There are some things in life that are a natural process that you cannot change. Maybe its something that doesn't need changing, but your ego thinks you need to change it. The situation is not a problem; rather, it's that the ego has a problem with the situation. Whatever the situation is, or wherever it is, it is fine just as it is, even though the ego may hate it. The situation will continuously evolve, that happens naturally.
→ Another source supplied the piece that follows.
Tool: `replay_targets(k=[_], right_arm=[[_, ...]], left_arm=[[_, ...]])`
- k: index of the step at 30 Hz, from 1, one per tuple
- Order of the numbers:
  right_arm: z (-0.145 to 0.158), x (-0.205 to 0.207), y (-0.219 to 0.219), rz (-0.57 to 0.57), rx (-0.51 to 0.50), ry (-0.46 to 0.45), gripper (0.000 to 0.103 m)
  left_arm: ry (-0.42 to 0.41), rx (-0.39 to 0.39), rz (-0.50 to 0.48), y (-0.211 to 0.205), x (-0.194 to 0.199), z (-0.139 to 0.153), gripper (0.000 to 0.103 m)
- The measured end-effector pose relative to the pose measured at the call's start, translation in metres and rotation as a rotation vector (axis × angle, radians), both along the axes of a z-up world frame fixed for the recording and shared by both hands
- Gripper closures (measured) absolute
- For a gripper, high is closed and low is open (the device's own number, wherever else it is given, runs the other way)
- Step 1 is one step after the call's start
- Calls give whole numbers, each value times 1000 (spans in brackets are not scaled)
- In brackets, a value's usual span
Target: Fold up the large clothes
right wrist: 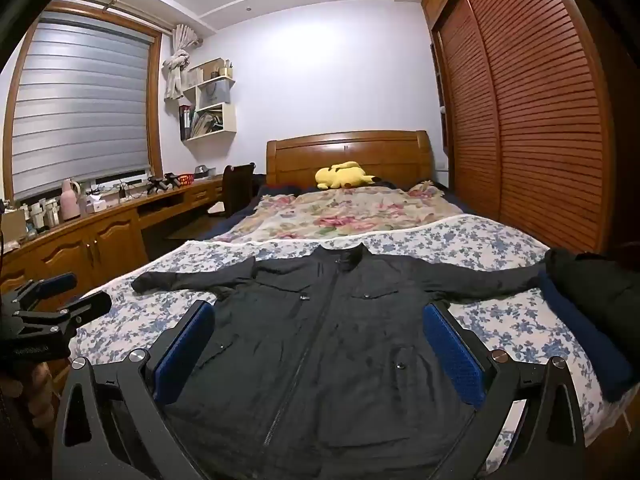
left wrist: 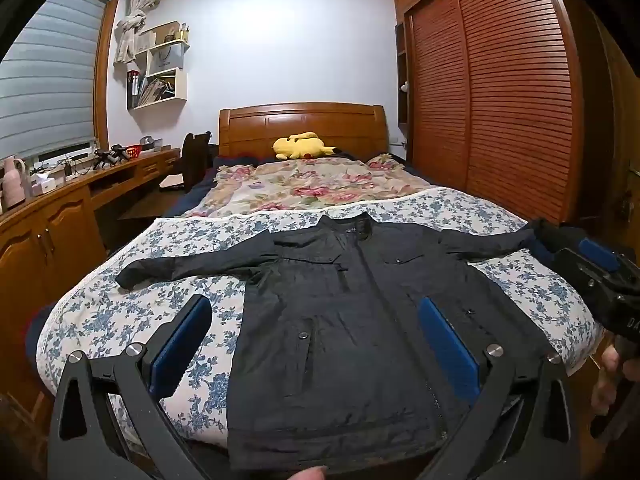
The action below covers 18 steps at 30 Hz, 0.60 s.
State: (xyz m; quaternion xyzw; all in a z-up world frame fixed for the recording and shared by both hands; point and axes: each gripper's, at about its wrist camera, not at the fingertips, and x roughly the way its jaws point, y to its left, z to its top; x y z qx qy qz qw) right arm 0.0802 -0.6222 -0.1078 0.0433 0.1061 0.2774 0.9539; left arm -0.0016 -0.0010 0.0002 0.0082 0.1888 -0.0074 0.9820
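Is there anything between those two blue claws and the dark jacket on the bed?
Nothing visible. The jacket lies spread flat on the floral bedspread, both grippers open above it. Folded dark clothes sit aside by its sleeve.

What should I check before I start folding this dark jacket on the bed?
1. Jacket laid flat, front up: ok.
2. Both sleeves spread out sideways: ok.
3. Zip closed to the collar: cannot tell.
4. Left hand-held gripper open, holding nothing: ok.
5. Right hand-held gripper open, holding nothing: ok.
6. Right sleeve end clear of the folded dark clothes: not ok, it reaches them.
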Motion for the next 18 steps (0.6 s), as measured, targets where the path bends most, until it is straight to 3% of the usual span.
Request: replay_targets(k=[3, 18], right_arm=[[0, 0, 0, 0, -7, -1, 0], [0, 2, 1, 4, -10, -1, 0]], left_arm=[[34, -11, 16, 2, 3, 0, 0], [11, -21, 25, 4, 2, -1, 0]])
But the key is that one's ego has to evolve with the situation. That's called practice. We need to know what those situations are and not waste our time trying to change them; rather, we need to try to accept them. It's better to have peace with them rather than fight with them, trying to change them.

In these teachings then, there is the ultimate sense of what it means to achieve longevity, and there is the relative sense of working to overcome obstacles by working with the elements and nature and circumstances. So the ultimate and relative sense of the true aspects of longevity practice are both there. The main core of my message, though, is not to always think about fully avoiding the obstacle or unpleasant condition, or one's death, but rather, to have a better relationship with it. That is my main message. I have reflected about this a lot, because it seems like people have very strong feelings of only wanting to change it. Success for them is looked at as only one thing: to change it to the way I want it. True success is about the way one looks at that issue without changing it, and having a total freedom from it. That's the best success. Enlightenment is actually like that. You are the one who changes. You become free.